**What this task involves**: Report every line of the data where the string "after" appears.

**Data block**:
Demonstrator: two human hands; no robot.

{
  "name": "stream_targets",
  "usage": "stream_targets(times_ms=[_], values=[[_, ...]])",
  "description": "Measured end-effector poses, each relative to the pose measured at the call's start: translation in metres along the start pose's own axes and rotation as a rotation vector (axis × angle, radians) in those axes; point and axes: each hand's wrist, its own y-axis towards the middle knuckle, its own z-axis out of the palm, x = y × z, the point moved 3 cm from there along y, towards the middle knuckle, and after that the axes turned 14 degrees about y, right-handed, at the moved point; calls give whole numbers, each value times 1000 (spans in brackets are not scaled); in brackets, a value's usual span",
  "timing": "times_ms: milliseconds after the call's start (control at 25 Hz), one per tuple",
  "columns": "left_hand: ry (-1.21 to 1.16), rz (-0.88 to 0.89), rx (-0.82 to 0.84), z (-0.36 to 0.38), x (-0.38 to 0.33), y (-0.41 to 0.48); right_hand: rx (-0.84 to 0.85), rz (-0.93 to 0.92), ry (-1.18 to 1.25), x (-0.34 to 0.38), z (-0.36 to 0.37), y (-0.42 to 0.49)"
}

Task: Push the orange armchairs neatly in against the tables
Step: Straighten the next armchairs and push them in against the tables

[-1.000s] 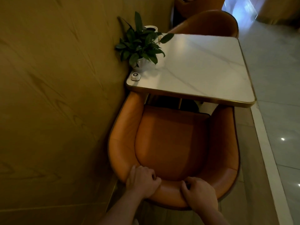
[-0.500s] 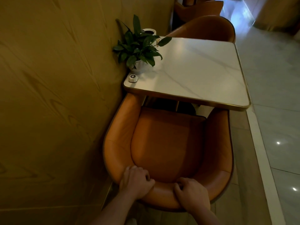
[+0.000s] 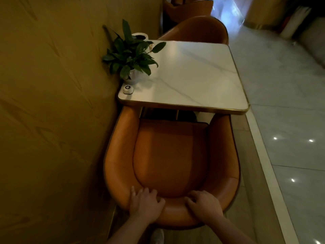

**Response box**:
  "description": "Measured end-effector poses, each relative to the pose measured at the call's start: translation in metres along the start pose's own axes and rotation as a rotation vector (axis × angle, radians) in those axes; point and axes: each hand's wrist, its own y-axis towards the middle knuckle, its own z-axis out of the palm, x = y × z, the point moved 3 cm from there along y, towards the middle knuckle, and after that the axes turned 14 degrees about y, right-handed, at the moved point; calls give whole numbers, each value times 1000 (spans in brackets are not scaled); in brackets, a value's usual span",
  "timing": "times_ms: milliseconds after the call's start (control at 25 Hz), one per tuple",

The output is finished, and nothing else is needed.